Researchers conducted the prospective, single-center, single blind study of 55 of 117 (47%) screened consecutive patients with STEMI undergoing primary PCI. Patients were randomly assigned to ticagrelor (Brilinta, AstraZeneca) 180 mg loading, followed by 90 mg twice daily, or prasugrel (Effient, Daiichi Sankyo/Eli Lilly) 60 mg loading, followed by 10 mg once daily for 5 days. Platelet reactivity was assessed at 0, 1, 2, 6 and 24 hours and 5 days.

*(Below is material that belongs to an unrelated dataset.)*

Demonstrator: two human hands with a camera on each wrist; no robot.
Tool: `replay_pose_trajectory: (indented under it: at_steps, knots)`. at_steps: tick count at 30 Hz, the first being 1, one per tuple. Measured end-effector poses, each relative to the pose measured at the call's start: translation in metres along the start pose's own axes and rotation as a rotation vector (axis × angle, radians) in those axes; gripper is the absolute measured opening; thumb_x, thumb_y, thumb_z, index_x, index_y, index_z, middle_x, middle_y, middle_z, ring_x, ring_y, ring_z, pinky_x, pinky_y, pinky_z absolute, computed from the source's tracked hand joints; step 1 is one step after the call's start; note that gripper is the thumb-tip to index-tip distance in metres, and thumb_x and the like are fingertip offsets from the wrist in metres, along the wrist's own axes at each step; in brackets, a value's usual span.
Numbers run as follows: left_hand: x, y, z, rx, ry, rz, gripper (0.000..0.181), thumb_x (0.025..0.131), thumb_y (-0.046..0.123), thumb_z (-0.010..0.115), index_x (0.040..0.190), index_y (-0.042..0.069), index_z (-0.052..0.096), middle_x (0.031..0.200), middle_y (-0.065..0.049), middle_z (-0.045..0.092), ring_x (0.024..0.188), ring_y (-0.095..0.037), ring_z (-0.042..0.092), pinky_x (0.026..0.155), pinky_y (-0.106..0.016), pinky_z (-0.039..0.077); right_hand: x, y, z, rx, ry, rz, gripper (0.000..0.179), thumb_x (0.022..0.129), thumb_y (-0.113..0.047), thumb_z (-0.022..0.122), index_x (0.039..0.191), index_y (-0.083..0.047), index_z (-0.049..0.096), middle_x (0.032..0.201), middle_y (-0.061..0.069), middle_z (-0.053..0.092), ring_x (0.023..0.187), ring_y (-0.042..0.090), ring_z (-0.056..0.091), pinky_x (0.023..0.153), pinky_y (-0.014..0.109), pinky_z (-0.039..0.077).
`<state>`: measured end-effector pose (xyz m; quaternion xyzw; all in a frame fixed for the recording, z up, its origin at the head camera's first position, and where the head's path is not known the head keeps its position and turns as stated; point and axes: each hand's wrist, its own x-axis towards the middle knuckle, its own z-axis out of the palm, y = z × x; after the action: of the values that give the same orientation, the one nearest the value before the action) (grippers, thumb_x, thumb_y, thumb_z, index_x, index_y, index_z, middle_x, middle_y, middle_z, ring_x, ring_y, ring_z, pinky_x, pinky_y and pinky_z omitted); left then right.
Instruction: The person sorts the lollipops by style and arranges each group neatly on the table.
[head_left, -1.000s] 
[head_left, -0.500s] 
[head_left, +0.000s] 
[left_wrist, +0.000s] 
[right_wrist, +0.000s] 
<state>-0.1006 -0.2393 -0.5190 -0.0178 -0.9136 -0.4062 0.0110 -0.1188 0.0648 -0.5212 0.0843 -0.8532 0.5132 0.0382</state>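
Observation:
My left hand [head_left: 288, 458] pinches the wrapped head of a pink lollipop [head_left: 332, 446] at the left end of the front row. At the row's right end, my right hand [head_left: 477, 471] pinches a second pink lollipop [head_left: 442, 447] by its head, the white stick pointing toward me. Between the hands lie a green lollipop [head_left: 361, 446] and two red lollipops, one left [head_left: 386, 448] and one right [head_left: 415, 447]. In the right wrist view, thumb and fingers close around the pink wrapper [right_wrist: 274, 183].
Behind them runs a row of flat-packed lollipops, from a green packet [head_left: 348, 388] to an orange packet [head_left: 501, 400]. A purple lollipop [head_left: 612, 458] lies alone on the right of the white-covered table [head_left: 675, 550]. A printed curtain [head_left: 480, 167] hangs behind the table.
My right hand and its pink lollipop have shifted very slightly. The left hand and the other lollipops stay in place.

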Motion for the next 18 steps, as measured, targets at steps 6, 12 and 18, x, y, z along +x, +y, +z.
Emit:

Platelet reactivity at 1 hour, the study’s primary endpoint, did not differ significantly between the two drugs (ticagrelor: 257.3 P2Y12 reaction unit [PRU]; 95% CI, 230.8-283.8 vs. prasugrel: 231.3 PRU; 95% CI, 205.3-257.4). Platelet reactivity did not differ at 2, 6 and 24 hours, although at day 5 it was lower with ticagrelor than prasugrel (25.6 PRU; 95% CI, 12.3-38.9 vs. 50.3 PRU; 95% CI, 36.4-64.1).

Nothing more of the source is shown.